With the pictures set aside, write out all of the data exactly as it stands.

*** DATASET EXCERPT ***

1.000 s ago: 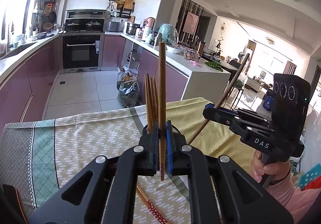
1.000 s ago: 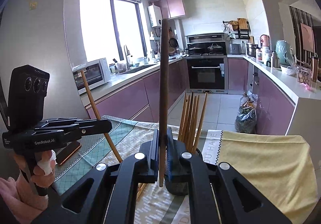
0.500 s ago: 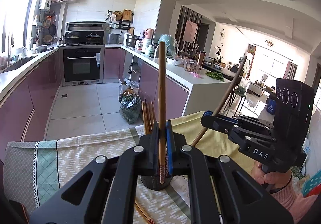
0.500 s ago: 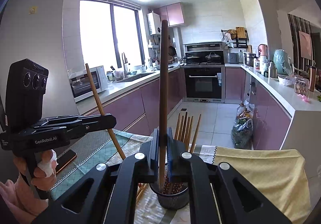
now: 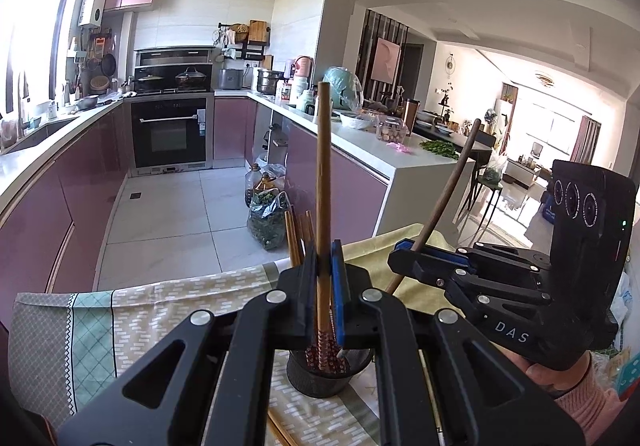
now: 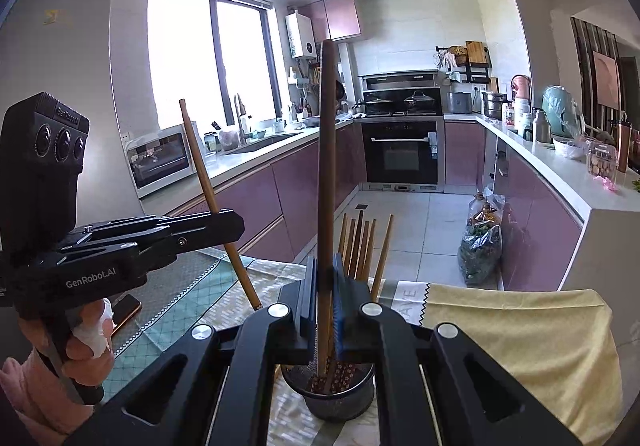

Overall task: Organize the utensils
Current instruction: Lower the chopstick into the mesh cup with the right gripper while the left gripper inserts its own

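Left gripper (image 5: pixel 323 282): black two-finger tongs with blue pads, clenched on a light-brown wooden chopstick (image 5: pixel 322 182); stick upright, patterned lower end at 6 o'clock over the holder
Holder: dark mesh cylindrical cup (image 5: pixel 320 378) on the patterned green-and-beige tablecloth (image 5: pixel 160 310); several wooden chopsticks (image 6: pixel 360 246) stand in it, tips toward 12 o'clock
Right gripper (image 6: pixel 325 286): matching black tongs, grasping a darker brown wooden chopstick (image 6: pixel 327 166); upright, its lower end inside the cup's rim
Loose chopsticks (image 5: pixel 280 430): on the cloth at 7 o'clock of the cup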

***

-- EXPECTED ANSWER --
1.000 s ago: 
1.000 s ago: 
0.500 s ago: 
0.500 s ago: 
now: 
now: 

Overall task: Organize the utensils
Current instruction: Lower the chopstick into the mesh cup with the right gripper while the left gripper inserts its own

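Left gripper (image 5: pixel 323 282): black two-finger tongs with blue pads, clenched on a light-brown wooden chopstick (image 5: pixel 322 182); stick upright, patterned lower end at 6 o'clock over the holder
Holder: dark mesh cylindrical cup (image 5: pixel 320 378) on the patterned green-and-beige tablecloth (image 5: pixel 160 310); several wooden chopsticks (image 6: pixel 360 246) stand in it, tips toward 12 o'clock
Right gripper (image 6: pixel 325 286): matching black tongs, grasping a darker brown wooden chopstick (image 6: pixel 327 166); upright, its lower end inside the cup's rim
Loose chopsticks (image 5: pixel 280 430): on the cloth at 7 o'clock of the cup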

There is nothing more to add to the answer.